## HOW TO COMPLETE THIS TASK
Please repeat the data below exactly, with the pictures removed.

## INPUT DATA
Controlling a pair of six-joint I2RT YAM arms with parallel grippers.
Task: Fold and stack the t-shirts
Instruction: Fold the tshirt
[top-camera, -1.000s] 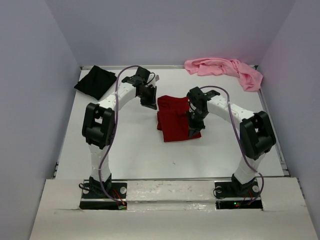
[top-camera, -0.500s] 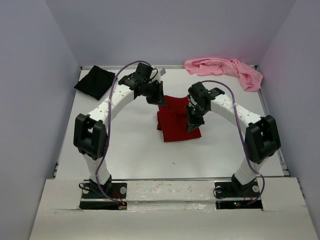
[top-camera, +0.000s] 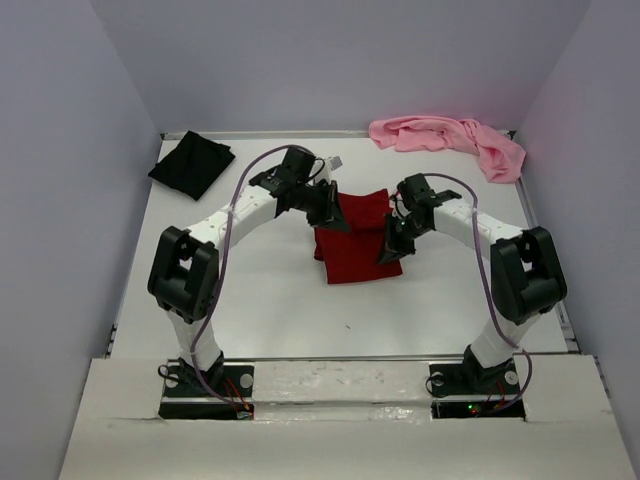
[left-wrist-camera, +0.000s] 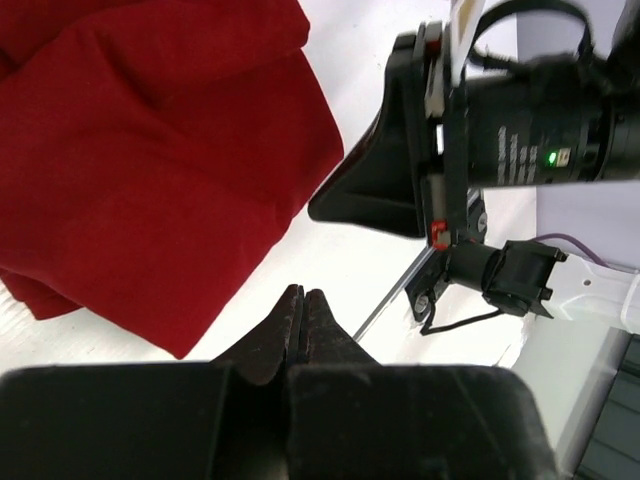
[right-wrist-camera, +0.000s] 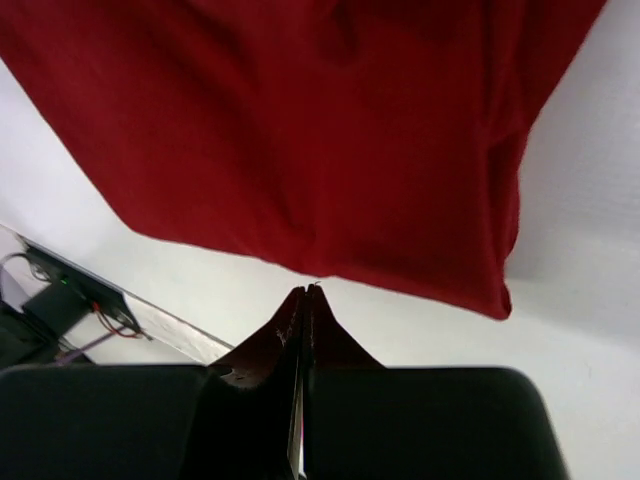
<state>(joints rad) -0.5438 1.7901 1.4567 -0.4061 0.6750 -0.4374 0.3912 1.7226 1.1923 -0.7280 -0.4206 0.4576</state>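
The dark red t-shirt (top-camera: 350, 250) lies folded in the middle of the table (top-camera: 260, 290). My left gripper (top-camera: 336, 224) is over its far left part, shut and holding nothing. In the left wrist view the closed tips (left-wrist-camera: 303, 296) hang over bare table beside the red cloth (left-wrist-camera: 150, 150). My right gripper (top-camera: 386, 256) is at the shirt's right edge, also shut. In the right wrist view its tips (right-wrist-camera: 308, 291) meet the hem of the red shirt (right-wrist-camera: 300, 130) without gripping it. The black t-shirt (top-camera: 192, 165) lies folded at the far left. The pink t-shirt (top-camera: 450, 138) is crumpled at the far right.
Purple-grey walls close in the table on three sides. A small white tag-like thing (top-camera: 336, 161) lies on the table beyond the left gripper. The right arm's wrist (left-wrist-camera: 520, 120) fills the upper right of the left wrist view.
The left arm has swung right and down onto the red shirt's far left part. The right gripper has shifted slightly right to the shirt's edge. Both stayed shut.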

## TASK RESPONSE
Controlling a pair of six-joint I2RT YAM arms with parallel grippers.
Task: Fold and stack the t-shirts
Instruction: Fold the tshirt
[top-camera, -1.000s] 
[top-camera, -0.500s] 
[top-camera, +0.000s] 
[left-wrist-camera, +0.000s] 
[right-wrist-camera, +0.000s] 
<state>(joints rad) -0.5438 1.7901 1.4567 -0.4061 0.6750 -0.4374 0.3912 1.7226 1.1923 -0.7280 -0.4206 0.4576</state>
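The dark red t-shirt (top-camera: 350, 250) lies folded in the middle of the table (top-camera: 260, 290). My left gripper (top-camera: 336, 224) is over its far left part, shut and holding nothing. In the left wrist view the closed tips (left-wrist-camera: 303, 296) hang over bare table beside the red cloth (left-wrist-camera: 150, 150). My right gripper (top-camera: 386, 256) is at the shirt's right edge, also shut. In the right wrist view its tips (right-wrist-camera: 308, 291) meet the hem of the red shirt (right-wrist-camera: 300, 130) without gripping it. The black t-shirt (top-camera: 192, 165) lies folded at the far left. The pink t-shirt (top-camera: 450, 138) is crumpled at the far right.
Purple-grey walls close in the table on three sides. A small white tag-like thing (top-camera: 336, 161) lies on the table beyond the left gripper. The right arm's wrist (left-wrist-camera: 520, 120) fills the upper right of the left wrist view.
The left arm has swung right and down onto the red shirt's far left part. The right gripper has shifted slightly right to the shirt's edge. Both stayed shut.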

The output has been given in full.